Старик преградил ей путь.
– Кто сказал, что я о нем знаю? – спросил он.
– Парторг, товарищ Верхов.
– Товарищ Верхов не говорит неправды. Я-то как раз и знаю…
Глаза у Лии вспыхнули надеждой. Старик кивком головы попросил ее следовать за ним. На огороженной поляне стояли рядами окрашенные в желтоватый цвет ульи. Пахло тайгой и медом. Пасека была похожа на небольшую фабрику, где множество маленьких тружеников делали свое дело под наблюдением хозяина– великана.
– Вот видите? Смотрите. Где только они не летают, где не бывают мои «грузчики» за день! По всей тайге носятся, вон до тех далеких сопок… Но куда бы ни залетели, возвращаются они сюда…
– Да… Ну и что? – сказала Лия. – Какое же отношение это имеет к сыну?
– А вот какое. Пришел другой пасечник, покрупнее, чем я, дай ему бог здоровья, собрал всех нас, дал нам много богатой земли и сказал: складывайте здесь все, что соберете. Поняли вы меня? Если вы хотите когда-нибудь увидеть своего сына, ни в коем случае не уезжайте отсюда. И он сюда обязательно приедет. Капля его меда есть уже на этой земле. Он сюда вернется…
Проходили годы, надежда увидеть сына все слабела. Никаких известий о том, что он жив, где он, не было…
В Биробиджан прибывали все новые и новые люди, и каждый из них вкладывал свою долю труда в общее дело.
Так шли годы.
И вот началась война. И тогда, хотя Лия была уже не так одинока в своем горе, боль, тоска по давно потерянному сыну разгорелась с новой силой…
И в артели, и дома, и даже в соседних домах знали, что никто лучше старой Черновецкой не умеет подобрать, упаковать и обшить посылку бойцу на фронт. Ей самой нравилась эта работа.

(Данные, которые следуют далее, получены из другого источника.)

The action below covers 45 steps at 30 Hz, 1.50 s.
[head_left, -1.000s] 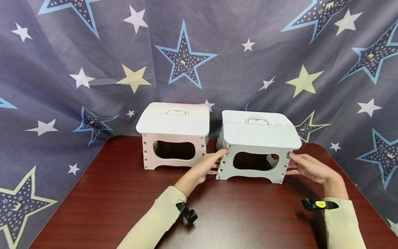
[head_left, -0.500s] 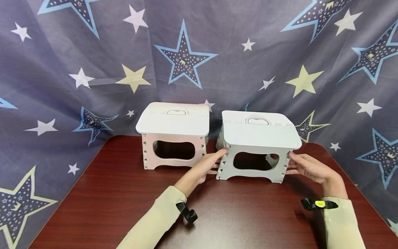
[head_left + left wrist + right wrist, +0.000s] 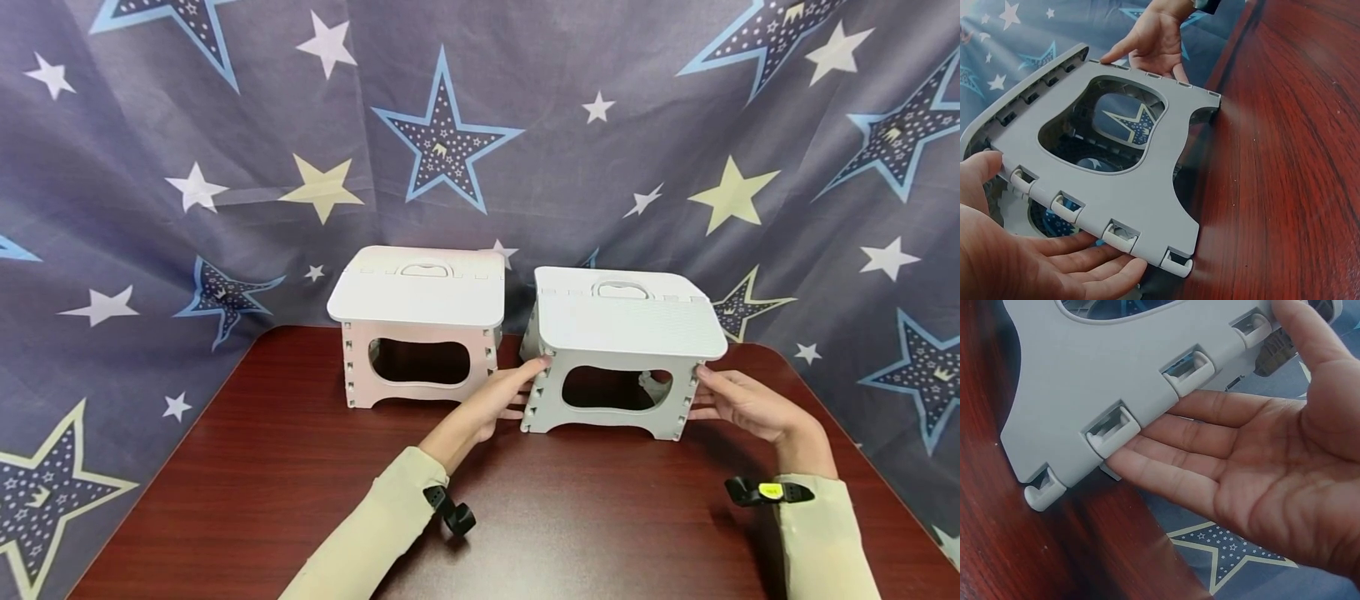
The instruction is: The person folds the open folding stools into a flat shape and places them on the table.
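A pale grey-white folding stool (image 3: 630, 325) stands unfolded on the table, angled slightly, with a handle slot in its top. My left hand (image 3: 498, 396) holds its left front corner, the thumb just under the top and the fingers behind the hinged edge. On the opposite corner, my right hand (image 3: 742, 404) grips the same way, thumb at the front edge. The right wrist view shows the right fingers (image 3: 1179, 440) reaching behind the hinge loops, partly hidden. A pale pink folding stool (image 3: 420, 287), also unfolded, stands just left of the grey one.
Both stools stand toward the back of the dark red wood table (image 3: 300, 500). A dark blue-grey curtain (image 3: 255, 125) with a star pattern hangs right behind it. Black straps sit around both sleeved wrists.
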Each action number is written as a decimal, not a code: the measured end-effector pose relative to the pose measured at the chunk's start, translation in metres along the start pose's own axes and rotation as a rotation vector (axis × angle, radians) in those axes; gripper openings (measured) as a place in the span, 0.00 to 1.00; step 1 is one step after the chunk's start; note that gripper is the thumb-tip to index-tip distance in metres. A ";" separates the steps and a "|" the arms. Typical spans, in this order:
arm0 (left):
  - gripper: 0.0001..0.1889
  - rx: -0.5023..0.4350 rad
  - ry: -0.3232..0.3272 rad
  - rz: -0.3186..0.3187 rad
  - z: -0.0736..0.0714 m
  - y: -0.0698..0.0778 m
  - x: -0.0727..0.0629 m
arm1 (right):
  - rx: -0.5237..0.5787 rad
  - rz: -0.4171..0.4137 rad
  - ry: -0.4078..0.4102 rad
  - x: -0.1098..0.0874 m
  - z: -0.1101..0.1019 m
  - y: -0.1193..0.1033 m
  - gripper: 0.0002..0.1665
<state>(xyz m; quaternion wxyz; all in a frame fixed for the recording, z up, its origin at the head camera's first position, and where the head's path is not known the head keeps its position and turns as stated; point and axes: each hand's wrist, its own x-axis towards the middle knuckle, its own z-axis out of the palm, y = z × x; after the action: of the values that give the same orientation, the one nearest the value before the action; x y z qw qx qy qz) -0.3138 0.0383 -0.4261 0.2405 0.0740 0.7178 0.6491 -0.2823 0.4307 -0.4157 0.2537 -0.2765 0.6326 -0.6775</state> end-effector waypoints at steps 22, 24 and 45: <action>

Несколько раз она и от себя посылала скромные подарки на фронт: мало ли там молодых воинов, у которых нет матерей.
Однажды соседки уговорили ее вложить в посылку письмецо. Она, писала Лия, не знает, кто получит ее подарок, но кто бы он ни был, да будет ему известно, что шлет ему эти вещи от всего сердца старая женщина с Дальнего Востока, у которой никого нет. (Был у нее когда-то единственный сын, да куда-то пропал.) Но она посылает свой подарок с тем же чувством, с каким она посылала бы его родному сыну. И подписалась: «Лия Черновецкая». Ответа она не ждала.